Some Republicans critical to the deal’s success have more recently started raising concerns about the IRS plan, prompting lawmakers to search for other alternatives that could still pay for all the proposed spending.

Figuring out how to finance a major spending plan is set to be a central challenge as Democrats move forward with the $3.5 trillion package. Republicans have attacked the plan both for its large-scale spending and tax increases, saying they would fuel inflation, likely expand the federal deficit and harm the economy.

Senate Majority Leader Chuck Schumer (D., N.Y.) has said he wants all 50 Democrats to reach an agreement on the outline by Wednesday. Mr. Warner was in touch with other centrist Democrats about the $3.5 trillion figure during the talks.

“And you know just because I got to a certain number doesn’t mean they will,” Mr. Warner said of the other centrist Democrats. “But I think they’ll give me a chance to make my case why I think this is the moment, this is the need, and these are the initiatives.”

Like some other Democrats, Mr. Warner favors a 25% corporate tax rate, an increase from the current 21% but below the White House’s proposed increase to 28%. The White House is also seeking to raise the top capital gains rate to 39.6% from 20% and uniformly apply an additional 3.8% surtax to bring it to a total 43.4%. Mr. Warner said he supports a 28% top capital gains rate and has reservations about Mr. Biden’s plan to tax unrealized gains at death.

Those will be among the many areas, including how to design the various healthcare provisions in the package, where Mr. Warner expects Democrats to have sharp disagreements as they write the specifics of the package.

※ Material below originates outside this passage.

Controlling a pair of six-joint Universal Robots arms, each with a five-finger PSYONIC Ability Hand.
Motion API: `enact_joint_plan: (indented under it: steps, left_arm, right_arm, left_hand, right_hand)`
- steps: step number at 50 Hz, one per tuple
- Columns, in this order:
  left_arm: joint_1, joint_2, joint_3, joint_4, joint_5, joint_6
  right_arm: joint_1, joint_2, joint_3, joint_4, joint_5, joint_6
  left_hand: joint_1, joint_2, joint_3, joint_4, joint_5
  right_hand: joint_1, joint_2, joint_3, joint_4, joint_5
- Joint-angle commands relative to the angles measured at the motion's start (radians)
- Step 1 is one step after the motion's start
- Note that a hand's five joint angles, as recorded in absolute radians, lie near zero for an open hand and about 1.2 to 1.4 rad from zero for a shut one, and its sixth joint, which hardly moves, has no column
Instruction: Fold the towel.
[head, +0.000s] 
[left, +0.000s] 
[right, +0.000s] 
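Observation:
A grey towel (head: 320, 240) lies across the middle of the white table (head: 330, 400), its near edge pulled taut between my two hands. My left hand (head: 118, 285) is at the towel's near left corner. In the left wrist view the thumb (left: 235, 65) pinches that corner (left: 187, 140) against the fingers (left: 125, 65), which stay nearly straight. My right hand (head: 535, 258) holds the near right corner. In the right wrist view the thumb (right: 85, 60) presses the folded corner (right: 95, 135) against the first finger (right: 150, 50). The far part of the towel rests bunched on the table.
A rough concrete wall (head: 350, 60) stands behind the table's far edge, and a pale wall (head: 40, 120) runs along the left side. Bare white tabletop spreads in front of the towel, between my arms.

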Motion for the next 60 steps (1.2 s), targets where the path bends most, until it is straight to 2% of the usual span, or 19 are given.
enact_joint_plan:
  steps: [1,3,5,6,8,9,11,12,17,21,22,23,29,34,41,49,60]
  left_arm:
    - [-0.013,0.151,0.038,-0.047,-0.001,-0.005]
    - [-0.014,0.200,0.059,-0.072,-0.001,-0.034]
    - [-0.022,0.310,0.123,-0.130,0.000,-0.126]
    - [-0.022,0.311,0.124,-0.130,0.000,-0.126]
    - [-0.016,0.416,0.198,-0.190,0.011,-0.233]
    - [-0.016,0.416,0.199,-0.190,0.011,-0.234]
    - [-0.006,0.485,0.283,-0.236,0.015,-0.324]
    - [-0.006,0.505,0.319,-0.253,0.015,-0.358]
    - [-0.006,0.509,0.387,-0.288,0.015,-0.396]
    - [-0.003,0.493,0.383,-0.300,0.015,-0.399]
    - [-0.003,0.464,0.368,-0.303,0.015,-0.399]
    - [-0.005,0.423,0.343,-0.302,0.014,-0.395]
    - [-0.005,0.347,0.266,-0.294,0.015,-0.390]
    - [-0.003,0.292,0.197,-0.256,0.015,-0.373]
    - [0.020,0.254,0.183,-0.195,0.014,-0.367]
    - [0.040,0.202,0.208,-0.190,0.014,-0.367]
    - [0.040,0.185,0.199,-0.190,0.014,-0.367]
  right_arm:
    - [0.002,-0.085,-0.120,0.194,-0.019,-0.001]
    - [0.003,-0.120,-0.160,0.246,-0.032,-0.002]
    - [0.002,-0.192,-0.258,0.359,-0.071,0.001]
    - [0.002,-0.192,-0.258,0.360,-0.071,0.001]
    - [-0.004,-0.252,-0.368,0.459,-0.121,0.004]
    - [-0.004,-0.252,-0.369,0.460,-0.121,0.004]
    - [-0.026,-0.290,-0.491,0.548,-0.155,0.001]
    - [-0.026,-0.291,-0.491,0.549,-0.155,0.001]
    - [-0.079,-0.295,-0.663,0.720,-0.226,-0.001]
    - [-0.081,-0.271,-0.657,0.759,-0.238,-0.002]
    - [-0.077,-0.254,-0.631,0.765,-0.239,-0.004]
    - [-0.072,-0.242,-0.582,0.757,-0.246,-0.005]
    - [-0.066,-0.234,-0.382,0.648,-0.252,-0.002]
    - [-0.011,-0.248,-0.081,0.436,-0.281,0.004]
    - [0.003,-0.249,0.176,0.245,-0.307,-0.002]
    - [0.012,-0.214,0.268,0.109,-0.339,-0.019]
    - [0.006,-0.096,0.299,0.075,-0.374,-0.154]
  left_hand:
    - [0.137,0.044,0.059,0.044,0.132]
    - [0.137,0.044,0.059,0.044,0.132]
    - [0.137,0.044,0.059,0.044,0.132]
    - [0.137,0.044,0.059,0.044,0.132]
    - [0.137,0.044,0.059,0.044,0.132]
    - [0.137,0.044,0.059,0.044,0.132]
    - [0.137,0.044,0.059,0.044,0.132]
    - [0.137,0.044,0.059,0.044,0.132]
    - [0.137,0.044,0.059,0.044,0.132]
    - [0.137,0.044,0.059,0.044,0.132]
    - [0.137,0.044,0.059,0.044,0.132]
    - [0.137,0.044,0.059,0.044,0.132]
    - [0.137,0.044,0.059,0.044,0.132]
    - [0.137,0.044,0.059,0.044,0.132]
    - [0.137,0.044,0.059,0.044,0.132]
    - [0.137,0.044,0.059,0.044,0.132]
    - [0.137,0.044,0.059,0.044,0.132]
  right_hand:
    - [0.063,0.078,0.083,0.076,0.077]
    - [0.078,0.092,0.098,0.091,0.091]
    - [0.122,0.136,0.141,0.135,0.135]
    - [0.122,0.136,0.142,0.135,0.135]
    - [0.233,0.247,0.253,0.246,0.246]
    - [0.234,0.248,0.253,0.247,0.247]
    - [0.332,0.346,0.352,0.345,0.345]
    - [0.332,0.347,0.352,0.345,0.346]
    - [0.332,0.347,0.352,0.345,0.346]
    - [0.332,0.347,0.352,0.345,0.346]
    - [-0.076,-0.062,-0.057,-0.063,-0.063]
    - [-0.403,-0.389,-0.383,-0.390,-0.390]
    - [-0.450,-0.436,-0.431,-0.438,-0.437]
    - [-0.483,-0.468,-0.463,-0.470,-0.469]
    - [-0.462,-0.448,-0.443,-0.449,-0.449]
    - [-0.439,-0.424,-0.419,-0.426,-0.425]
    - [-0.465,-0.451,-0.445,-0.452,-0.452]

Mr. Warner, who is also the chairman of the Senate Intelligence Committee, is confident that consistent contact and communication with his colleagues will ultimately be enough to resolve those differences. An oenophile, Mr. Warner provided wine to Senate Democrats on the Budget Committee on Tuesday night as they reached their $3.5 trillion agreement.

He later emerged from the closed-door meeting to announce the deal alongside Mr. Schumer and Sen. Bernie Sanders (I., Vt.), the latest step in the long climb that the $3.5 trillion deal and the infrastructure effort face.

“None of these things ever happen on a straight line,” Mr. Warner said. “I’ve never been in one of these deals that didn’t have hiccups, or near-death experiences.”